Input for decoder

If we consider the architecture of transformer, then we see two inputs. One input for (src) for the encoder, another (tgt) for the decoder. On my network, a sequence of numbers is sent to the encoder input (this is like a sentence with words). I have nothing to apply to the decoder. At the output of the decoder, I should have three neurons. As a target, I tell the network which neuron gives the correct answer (as in the classification of softmax tasks). I can’t figure out what to input to the decoder. Can I submit torch.zeros (1, batch, d_model) there? Help me solve my problem.

Maybe someone knows the answer …

Who worked with the nn.transformer module help me figure it out. I am ready for a paid consultation. My model is not learning, something in my code is not correct.

I’m not sure to understand the question completely.
Is it not possible to feed the output of the encoder into the decoder?

Not. If you look at the documentation on nn.transformer, you will see that it accepts two required parameters src and tgt. stc on encoder, tgt on decoder. The dimension they have (S, N, E) and (T, N, E). In my example, src is available. I don’t have tgt, but since this parameter is required, I submit tg = torch.zeros (1, batch, 128) .to (device) as a tgt to the decoder. At the output, I have softmax for 3 classifications.
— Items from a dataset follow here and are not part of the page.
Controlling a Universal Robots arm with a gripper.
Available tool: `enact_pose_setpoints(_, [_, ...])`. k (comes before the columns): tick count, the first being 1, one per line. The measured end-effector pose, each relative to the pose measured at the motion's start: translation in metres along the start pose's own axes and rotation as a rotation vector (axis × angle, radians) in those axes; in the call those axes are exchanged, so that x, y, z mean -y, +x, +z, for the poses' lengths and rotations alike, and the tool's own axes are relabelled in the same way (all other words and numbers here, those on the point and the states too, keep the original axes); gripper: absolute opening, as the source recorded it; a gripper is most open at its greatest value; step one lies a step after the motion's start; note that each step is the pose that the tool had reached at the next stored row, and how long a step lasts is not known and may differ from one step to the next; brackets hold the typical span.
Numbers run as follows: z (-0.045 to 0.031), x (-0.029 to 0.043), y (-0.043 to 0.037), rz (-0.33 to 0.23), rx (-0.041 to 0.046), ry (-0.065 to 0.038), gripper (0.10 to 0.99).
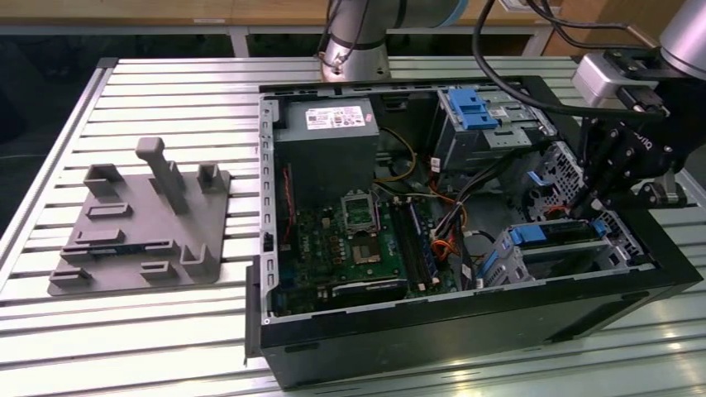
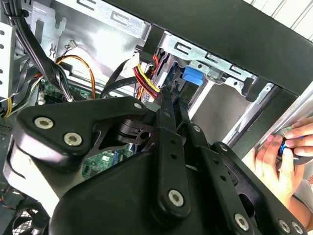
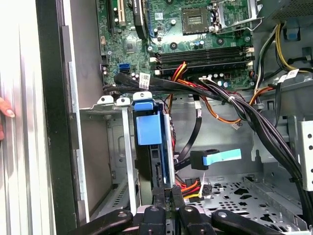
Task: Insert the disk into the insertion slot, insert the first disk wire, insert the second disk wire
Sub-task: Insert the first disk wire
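Slatted metal table (image 1: 165,331); blue-railed flat disk (image 3: 147,128)

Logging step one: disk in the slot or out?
In. In the first wrist view the disk in its blue carrier sits between the insertion slot's silver walls. Fully seated: cannot tell.

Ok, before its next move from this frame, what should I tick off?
1. Flat silver disk in bright blue plastic carrier inside the low perforated sheet-metal slot: ok.
2. Disk fully seated: cannot tell.
3. Black wire plug with light blue tab connected: not ok, it is loose beside the disk.
4. Black gripper lined up with the disk's end: ok.
5. Person's hand away from the black computer case: not ok, it is right beside the case wall.
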State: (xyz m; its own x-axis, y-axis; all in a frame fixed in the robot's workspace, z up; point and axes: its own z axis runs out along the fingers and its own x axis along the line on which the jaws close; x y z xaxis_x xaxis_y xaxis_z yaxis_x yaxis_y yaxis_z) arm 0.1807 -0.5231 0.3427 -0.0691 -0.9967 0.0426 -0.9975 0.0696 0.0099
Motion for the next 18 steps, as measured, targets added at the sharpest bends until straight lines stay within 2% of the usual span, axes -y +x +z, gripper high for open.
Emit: enact_pose_setpoints(18, [0.0023,0.0000,0.0002,-0.001,-0.0012,-0.003,0.173])
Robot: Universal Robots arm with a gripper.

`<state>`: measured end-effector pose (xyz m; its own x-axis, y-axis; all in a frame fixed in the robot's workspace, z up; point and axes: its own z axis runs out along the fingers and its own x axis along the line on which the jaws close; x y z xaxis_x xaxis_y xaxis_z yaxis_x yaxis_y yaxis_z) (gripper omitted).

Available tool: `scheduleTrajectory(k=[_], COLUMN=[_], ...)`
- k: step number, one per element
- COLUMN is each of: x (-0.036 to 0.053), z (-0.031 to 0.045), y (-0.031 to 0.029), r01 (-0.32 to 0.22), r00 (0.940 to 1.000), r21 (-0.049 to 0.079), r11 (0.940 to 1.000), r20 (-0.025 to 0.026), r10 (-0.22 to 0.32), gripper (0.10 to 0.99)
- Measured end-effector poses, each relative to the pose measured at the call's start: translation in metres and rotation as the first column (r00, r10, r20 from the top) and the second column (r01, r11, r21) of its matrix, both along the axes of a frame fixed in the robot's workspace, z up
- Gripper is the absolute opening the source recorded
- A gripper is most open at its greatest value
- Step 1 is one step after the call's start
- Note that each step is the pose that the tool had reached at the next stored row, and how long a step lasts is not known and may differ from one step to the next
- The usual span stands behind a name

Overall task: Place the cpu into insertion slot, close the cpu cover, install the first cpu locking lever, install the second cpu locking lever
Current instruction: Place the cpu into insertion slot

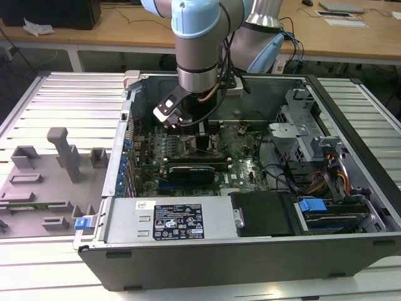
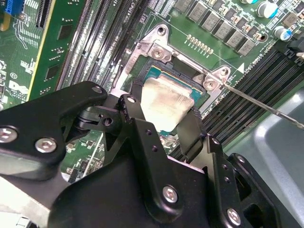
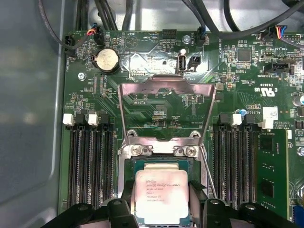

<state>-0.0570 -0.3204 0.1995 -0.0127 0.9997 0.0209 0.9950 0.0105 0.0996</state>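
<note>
In the exterior view the arm (image 1: 197, 50) reaches down from the top centre of the frame into the open case (image 1: 250, 257), and the gripper (image 1: 202, 139) sits low over the board (image 1: 247, 169) at mid-frame.

In both wrist views the gripper (image 2: 164, 110) (image 3: 161, 203) is closed on the cpu (image 2: 166, 99) (image 3: 161, 190). One black finger (image 2: 135, 97) presses one edge of the chip and the other presses the opposite edge.

The cpu lies, silver top up, within the slot (image 3: 159, 150). I cannot tell whether it is fully seated or just above the contacts.

The cover (image 3: 166, 88) stands swung open, hinged at the slot's far rim, with the green board showing through its window. A thin lever (image 2: 266, 107) angles away from the slot's corner, unlatched. Long memory slots (image 3: 90, 166) run on both sides of the slot.
</note>
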Motion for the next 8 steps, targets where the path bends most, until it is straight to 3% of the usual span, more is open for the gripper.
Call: scheduleTrajectory(k=[2, 3, 8], x=[0.0000, 0.0000, -0.0001], z=[0.0000, 0.0000, 0.0004], y=[0.0002, 0.0003, 0.0003], r01=[0.000, 0.000, 0.000], r00=[1.0000, 1.0000, 1.0000], r21=[0.000, 0.000, 0.000], r11=[1.0000, 1.0000, 1.0000], r20=[0.0000, 0.0000, 0.0000], r10=[0.000, 0.000, 0.000], gripper=[0.553, 0.616, 0.616])
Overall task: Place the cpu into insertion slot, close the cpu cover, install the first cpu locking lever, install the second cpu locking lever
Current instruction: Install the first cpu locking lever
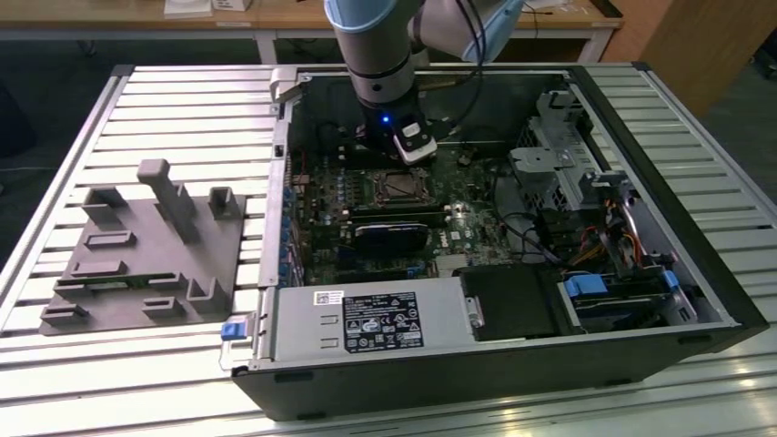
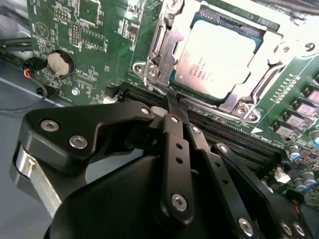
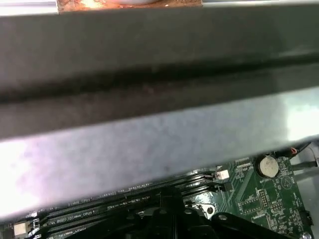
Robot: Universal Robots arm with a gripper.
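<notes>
The cpu (image 2: pixel 219 56) lies flat in the insertion slot (image 1: pixel 395 187), its pale metal face showing through the window of the cpu cover (image 2: pixel 280 47). The cover is folded down over it. A thin silvery lever (image 2: pixel 158 46) runs along one side of the cover. My gripper (image 2: pixel 172 105) has its black fingers pressed together with nothing between them. Its tip is just off the socket's corner, over the long black memory slots (image 2: pixel 227 134). In the exterior view my gripper (image 1: pixel 410 155) hangs inside the case, just behind the socket.
The open computer case (image 1: pixel 680 228) lies on a slatted metal table (image 1: pixel 182 109). A black graphics card (image 1: pixel 388 238) sits in front of the socket. A grey fixture block (image 1: pixel 146 250) stands at the exterior view's left. A coin battery (image 2: pixel 59 63) and cables sit beside the board.
</notes>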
My network cannot be trained even with the simplest example, I have an error somewhere.

import numpy as np
import torch
import torch.nn as nn

wn1 = 160
batch = 30
epochs = 300
learning_rate = 0.00005

class Trans(nn.Module):
    def __init__(self, d_model=128, nhead=8, num_encoder_layers=4, num_decoder_layers=4, dim_feedforward=512):
        super().__init__()
        self.fc1 = nn.Linear(9,128)
        self.tr = nn.Transformer(d_model, nhead, num_encoder_layers, num_decoder_layers, dim_feedforward)
        self.fc = nn.Linear(d_model,3)
        
    def forward(self, src, tgt):
        out = self.fc1(src)
        out = self.tr(out, tgt)
        out = out.reshape(out.size(1), -1)
        out_nograd = self.fc(out)
        
        return out_nograd
    
device = torch.device("cuda:0")
net = Trans()
net.to(device)

for p in net.parameters():
    if p.dim() > 1:
        nn.init.xavier_uniform_(p)
tg = torch.zeros(1, batch, 128).to(device) #tgt: (T, N, E)
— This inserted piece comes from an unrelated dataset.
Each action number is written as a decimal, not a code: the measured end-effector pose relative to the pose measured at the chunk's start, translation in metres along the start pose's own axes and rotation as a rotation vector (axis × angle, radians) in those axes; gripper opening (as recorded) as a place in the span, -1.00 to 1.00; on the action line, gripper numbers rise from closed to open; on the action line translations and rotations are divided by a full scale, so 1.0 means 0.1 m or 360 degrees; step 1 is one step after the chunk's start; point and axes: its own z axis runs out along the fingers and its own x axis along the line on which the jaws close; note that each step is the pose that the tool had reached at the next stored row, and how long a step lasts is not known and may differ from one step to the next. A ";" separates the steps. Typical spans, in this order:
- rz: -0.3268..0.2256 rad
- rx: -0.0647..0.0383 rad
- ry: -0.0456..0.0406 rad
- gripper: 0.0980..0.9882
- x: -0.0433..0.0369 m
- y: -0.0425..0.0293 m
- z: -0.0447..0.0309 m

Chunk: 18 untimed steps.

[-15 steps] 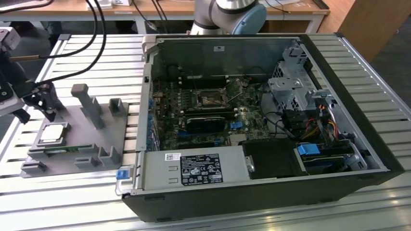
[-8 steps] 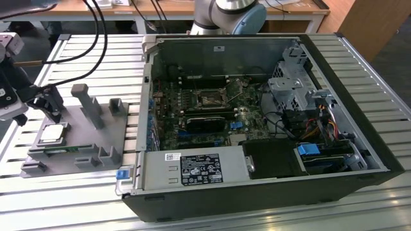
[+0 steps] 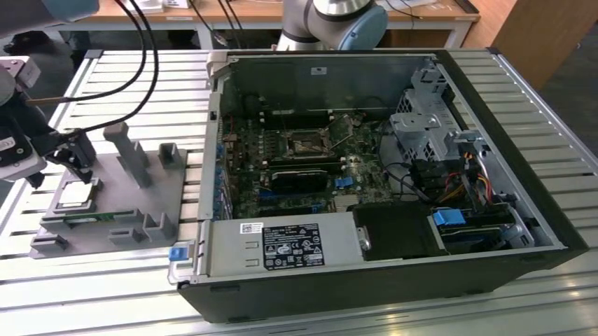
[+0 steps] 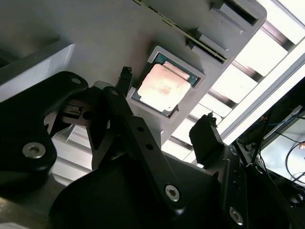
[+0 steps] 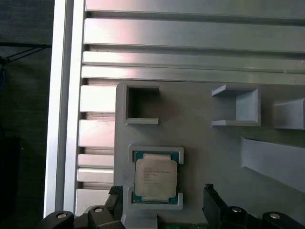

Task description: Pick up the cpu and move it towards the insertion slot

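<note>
So the cpu sits flat in a square pocket of the grey holder, which lies on the slatted metal surface at the exterior view's left. The gripper hangs right over it. In both wrist views the fingers are spread apart, one on each side of the chip, and as far as I can tell they aren't touching it. The insertion slot is well apart from all this, inside the open computer case.

My take on handling: it's light, thin and stiff, so weight is no issue. The metal top looks smooth and probably slippery, and I'd guess the underside is delicate. I'd grab it by two opposite edges, where the pocket's rim looks cut away, squeezing gently and keeping it level.
</note>
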 end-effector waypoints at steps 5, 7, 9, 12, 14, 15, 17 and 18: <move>0.0000 0.0000 0.0000 0.50 0.003 -0.003 0.074; 0.0000 0.0000 0.0000 0.50 0.005 -0.004 0.101; 0.0000 0.0000 0.0000 0.50 0.007 -0.004 0.127; 0.0000 0.0000 0.0000 0.50 0.012 -0.006 0.159; 0.0000 0.0000 0.0000 0.50 0.014 -0.006 0.178; 0.0000 0.0000 0.0000 0.50 0.014 -0.006 0.187; 0.0000 0.0000 0.0000 0.50 0.015 -0.007 0.204; 0.0000 0.0000 0.0000 0.50 0.015 -0.007 0.211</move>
#net.load_state_dict(torch.load('save_cuda_2year_trans_v2_2.pth'))
criterion = nn.CrossEntropyLoss(reduction='sum')
optimizer = torch.optim.AdamW(net.parameters(), lr=learning_rate)
st_s = np.interp(np.loadtxt('src.txt',delimiter=';'), [0,10], [-1,1])
st_t = np.loadtxt('target.txt')

len_st = len(st_t)
b = (len_st-wn1)//batch
len_batch = b*batch+wn1
for epoch in range(epochs):
    for wn_start in range(0,len_batch-wn1,batch):
        wn_tick = wn_start + wn1
        wn_all = []
        los_l = []
        for b_iter in range(batch):
            wn_all.append(st_s[wn_start+b_iter:wn_tick+b_iter,:])
            los_l.append(st_t[wn_tick+b_iter])
        los_l = np.array(los_l,dtype=np.int)
        los_l = torch.from_numpy(los_l)
        los_l = los_l.type(torch.long).to(device)
        wn_all = np.array(wn_all,dtype=np.float32)
        wn_all = torch.from_numpy(wn_all)
        wn_all = torch.transpose(wn_all,dim0=1, dim1=0).to(device)
        outputs = net(wn_all,tg) 
        loss1 = criterion(outputs, los_l)
        optimizer.zero_grad() 
        loss1.backward()
        optimizer.step()

I am missing '<sos>' and '<eos>'

Any ideas? :slight_smile: